[[ Data for this exercise open ]]

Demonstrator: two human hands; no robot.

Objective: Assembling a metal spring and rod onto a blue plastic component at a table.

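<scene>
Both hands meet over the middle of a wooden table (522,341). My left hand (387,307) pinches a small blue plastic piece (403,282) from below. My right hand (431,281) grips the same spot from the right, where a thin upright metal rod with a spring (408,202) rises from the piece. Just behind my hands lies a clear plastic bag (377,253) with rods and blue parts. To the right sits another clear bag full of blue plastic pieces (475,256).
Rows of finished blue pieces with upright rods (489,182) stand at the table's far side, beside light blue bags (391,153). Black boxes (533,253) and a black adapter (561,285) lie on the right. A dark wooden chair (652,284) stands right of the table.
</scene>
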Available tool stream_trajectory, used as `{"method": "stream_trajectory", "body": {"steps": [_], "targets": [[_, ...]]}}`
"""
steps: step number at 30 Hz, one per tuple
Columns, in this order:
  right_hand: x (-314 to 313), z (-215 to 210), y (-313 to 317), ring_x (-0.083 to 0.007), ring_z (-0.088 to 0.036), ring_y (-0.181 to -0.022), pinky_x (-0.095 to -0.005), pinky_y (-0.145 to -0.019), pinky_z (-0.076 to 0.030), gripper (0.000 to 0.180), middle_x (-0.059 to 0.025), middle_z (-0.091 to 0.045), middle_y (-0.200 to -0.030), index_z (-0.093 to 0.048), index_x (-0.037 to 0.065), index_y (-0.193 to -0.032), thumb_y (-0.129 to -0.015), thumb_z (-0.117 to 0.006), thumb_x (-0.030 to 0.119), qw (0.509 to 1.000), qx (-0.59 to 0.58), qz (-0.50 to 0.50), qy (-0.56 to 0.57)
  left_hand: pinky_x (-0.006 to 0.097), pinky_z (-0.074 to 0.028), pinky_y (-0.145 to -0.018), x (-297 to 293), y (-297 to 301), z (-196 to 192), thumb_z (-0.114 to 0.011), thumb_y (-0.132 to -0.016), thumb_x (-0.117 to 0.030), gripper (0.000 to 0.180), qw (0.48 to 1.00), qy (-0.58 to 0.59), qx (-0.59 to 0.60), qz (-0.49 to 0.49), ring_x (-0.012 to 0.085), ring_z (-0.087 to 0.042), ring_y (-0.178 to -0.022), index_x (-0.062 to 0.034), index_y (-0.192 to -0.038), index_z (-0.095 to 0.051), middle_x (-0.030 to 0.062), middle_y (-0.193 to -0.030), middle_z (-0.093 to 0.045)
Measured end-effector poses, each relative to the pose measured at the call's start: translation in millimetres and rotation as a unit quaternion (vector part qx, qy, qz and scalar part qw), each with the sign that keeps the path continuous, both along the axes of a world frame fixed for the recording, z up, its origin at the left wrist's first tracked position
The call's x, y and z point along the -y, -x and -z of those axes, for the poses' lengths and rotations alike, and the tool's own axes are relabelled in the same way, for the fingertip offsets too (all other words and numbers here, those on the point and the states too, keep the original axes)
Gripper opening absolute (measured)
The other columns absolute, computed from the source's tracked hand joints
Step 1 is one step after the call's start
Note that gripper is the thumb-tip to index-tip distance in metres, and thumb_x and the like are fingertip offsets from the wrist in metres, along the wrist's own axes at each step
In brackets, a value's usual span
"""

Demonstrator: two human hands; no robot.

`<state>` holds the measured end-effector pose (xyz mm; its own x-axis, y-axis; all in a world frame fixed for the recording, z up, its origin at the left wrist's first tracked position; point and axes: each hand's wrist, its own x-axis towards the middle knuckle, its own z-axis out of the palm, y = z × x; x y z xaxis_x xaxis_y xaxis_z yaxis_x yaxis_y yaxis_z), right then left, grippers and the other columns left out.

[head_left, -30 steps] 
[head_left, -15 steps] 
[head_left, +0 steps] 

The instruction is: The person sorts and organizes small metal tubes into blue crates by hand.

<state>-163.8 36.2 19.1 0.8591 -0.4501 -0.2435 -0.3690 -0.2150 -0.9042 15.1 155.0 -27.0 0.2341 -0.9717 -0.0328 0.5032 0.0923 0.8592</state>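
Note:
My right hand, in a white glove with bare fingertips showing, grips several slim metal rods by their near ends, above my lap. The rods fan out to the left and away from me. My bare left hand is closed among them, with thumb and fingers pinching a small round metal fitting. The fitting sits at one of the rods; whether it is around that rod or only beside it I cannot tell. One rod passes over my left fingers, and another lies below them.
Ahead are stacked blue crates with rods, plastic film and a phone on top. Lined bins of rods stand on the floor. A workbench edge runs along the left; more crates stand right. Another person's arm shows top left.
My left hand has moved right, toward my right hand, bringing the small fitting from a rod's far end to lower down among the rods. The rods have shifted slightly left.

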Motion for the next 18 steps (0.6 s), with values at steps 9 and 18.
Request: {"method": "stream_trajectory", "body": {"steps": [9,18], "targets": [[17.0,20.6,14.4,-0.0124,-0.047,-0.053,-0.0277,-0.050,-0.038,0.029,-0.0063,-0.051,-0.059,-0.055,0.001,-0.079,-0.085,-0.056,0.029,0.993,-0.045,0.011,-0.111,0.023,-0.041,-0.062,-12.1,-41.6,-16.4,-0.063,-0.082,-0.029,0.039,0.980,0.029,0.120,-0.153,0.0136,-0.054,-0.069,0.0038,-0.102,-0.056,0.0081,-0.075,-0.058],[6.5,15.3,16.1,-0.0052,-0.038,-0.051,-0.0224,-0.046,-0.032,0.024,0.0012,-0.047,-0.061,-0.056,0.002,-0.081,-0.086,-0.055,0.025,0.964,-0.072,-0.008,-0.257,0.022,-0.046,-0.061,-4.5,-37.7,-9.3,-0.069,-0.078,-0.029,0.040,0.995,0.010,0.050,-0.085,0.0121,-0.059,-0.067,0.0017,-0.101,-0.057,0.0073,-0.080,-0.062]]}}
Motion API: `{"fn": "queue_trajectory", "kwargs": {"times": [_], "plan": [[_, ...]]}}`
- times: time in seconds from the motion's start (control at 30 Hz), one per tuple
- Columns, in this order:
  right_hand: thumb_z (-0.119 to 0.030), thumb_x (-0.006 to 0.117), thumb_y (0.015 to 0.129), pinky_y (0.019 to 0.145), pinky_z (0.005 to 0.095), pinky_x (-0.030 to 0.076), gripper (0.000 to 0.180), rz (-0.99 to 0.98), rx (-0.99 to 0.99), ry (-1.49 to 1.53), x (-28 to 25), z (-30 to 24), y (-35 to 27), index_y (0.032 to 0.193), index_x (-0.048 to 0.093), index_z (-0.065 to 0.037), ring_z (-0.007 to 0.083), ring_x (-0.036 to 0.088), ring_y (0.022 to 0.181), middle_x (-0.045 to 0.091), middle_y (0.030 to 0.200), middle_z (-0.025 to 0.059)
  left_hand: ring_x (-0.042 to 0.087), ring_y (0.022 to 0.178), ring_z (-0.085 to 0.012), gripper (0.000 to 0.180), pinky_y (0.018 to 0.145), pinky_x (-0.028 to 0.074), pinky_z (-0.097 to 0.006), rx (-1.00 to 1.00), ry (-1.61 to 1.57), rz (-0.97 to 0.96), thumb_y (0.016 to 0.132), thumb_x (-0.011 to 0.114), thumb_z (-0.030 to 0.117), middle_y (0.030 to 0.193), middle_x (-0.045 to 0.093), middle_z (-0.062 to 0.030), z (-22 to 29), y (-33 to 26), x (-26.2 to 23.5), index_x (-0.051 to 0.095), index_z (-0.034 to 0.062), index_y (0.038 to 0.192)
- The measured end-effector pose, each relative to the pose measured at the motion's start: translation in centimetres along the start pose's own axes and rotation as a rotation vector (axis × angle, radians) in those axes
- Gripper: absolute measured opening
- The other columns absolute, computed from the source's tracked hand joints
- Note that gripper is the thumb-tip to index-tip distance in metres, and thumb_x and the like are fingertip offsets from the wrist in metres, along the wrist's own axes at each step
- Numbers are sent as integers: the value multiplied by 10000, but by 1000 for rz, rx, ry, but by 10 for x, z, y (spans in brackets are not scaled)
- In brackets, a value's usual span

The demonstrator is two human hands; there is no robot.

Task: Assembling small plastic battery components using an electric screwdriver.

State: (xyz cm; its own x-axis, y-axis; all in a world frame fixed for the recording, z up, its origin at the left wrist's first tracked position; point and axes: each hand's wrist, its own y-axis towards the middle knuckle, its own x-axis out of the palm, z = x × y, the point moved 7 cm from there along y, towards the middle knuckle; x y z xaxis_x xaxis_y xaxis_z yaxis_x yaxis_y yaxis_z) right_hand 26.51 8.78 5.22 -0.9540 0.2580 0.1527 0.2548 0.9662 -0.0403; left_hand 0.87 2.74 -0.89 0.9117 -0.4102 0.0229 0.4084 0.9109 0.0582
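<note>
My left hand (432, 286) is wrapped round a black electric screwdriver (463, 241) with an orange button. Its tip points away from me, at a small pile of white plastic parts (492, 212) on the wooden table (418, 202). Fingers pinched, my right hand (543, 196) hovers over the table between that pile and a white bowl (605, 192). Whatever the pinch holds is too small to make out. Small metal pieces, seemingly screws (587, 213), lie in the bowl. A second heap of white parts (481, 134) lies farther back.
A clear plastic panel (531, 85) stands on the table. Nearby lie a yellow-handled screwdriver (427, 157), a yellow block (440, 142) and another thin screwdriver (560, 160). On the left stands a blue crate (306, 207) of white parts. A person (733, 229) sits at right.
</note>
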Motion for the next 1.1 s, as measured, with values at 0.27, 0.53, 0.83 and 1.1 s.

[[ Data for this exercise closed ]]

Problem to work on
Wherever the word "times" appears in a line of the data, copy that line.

Task answer
Motion API: `{"fn": "queue_trajectory", "kwargs": {"times": [_], "plan": [[_, ...]]}}`
- times: time in seconds from the motion's start (control at 30 Hz), one per tuple

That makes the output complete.